═════ INPUT FOR THIS TASK

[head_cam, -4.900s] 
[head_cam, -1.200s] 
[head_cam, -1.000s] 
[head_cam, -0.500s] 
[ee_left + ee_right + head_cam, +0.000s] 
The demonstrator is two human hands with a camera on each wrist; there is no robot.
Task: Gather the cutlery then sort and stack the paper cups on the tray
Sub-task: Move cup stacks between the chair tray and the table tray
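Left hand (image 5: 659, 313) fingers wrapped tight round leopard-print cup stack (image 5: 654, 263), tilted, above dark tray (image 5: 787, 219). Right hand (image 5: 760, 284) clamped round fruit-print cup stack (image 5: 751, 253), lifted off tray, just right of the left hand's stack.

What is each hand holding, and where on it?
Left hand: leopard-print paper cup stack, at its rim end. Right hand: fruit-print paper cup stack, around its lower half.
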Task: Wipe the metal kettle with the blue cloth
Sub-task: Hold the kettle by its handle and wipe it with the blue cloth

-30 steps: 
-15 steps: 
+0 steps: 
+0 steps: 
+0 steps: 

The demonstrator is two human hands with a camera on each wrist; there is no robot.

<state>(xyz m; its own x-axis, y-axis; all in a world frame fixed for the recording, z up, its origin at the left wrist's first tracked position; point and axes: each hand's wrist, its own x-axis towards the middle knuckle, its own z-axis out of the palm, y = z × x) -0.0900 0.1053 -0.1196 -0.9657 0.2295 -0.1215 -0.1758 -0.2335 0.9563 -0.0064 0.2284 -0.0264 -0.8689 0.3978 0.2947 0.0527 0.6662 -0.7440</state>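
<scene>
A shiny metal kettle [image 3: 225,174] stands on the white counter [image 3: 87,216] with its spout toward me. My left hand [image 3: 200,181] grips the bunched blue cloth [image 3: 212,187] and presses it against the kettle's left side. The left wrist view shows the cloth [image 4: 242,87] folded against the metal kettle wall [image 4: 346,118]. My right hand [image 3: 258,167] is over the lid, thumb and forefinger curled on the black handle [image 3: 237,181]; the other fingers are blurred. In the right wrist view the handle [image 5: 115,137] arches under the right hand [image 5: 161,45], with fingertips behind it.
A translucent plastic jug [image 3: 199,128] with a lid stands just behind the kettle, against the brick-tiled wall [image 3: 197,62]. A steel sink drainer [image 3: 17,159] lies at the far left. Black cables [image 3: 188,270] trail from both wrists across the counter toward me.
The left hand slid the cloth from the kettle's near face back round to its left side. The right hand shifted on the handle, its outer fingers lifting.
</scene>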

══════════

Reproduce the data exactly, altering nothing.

[head_cam, -4.900s] 
[head_cam, -1.200s] 
[head_cam, -1.000s] 
[head_cam, -0.500s] 
[ee_left + ee_right + head_cam, +0.000s] 
The demonstrator is two human hands with a camera on each wrist; there is no robot.
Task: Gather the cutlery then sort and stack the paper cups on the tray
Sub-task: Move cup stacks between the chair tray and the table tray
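Left hand (image 5: 659, 313) fingers wrapped tight round leopard-print cup stack (image 5: 654, 263), tilted, above dark tray (image 5: 787, 219). Right hand (image 5: 760, 284) clamped round fruit-print cup stack (image 5: 751, 253), lifted off tray, just right of the left hand's stack.

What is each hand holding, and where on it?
Left hand: leopard-print paper cup stack, at its rim end. Right hand: fruit-print paper cup stack, around its lower half.
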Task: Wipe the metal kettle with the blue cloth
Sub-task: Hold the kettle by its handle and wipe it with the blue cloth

-30 steps: 
-15 steps: 
+0 steps: 
+0 steps: 
+0 steps: 

The demonstrator is two human hands with a camera on each wrist; there is no robot.

<state>(xyz m; its own x-axis, y-axis; all in a world frame fixed for the recording, z up, its origin at the left wrist's first tracked position; point and axes: each hand's wrist, its own x-axis towards the middle knuckle, its own z-axis out of the palm, y = z × x) -0.0900 0.1053 -0.1196 -0.9657 0.2295 -0.1215 -0.1758 -0.2335 0.9563 -0.0064 0.2284 -0.0264 -0.8689 0.3978 0.2947 0.0527 0.6662 -0.7440</state>
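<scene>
A shiny metal kettle [image 3: 225,174] stands on the white counter [image 3: 87,216] with its spout toward me. My left hand [image 3: 200,181] grips the bunched blue cloth [image 3: 212,187] and presses it against the kettle's left side. The left wrist view shows the cloth [image 4: 242,87] folded against the metal kettle wall [image 4: 346,118]. My right hand [image 3: 258,167] is over the lid, thumb and forefinger curled on the black handle [image 3: 237,181]; the other fingers are blurred. In the right wrist view the handle [image 5: 115,137] arches under the right hand [image 5: 161,45], with fingertips behind it.
A translucent plastic jug [image 3: 199,128] with a lid stands just behind the kettle, against the brick-tiled wall [image 3: 197,62]. A steel sink drainer [image 3: 17,159] lies at the far left. Black cables [image 3: 188,270] trail from both wrists across the counter toward me.
The left hand slid the cloth from the kettle's near face back round to its left side. The right hand shifted on the handle, its outer fingers lifting.
</scene>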

Work on this exercise is done.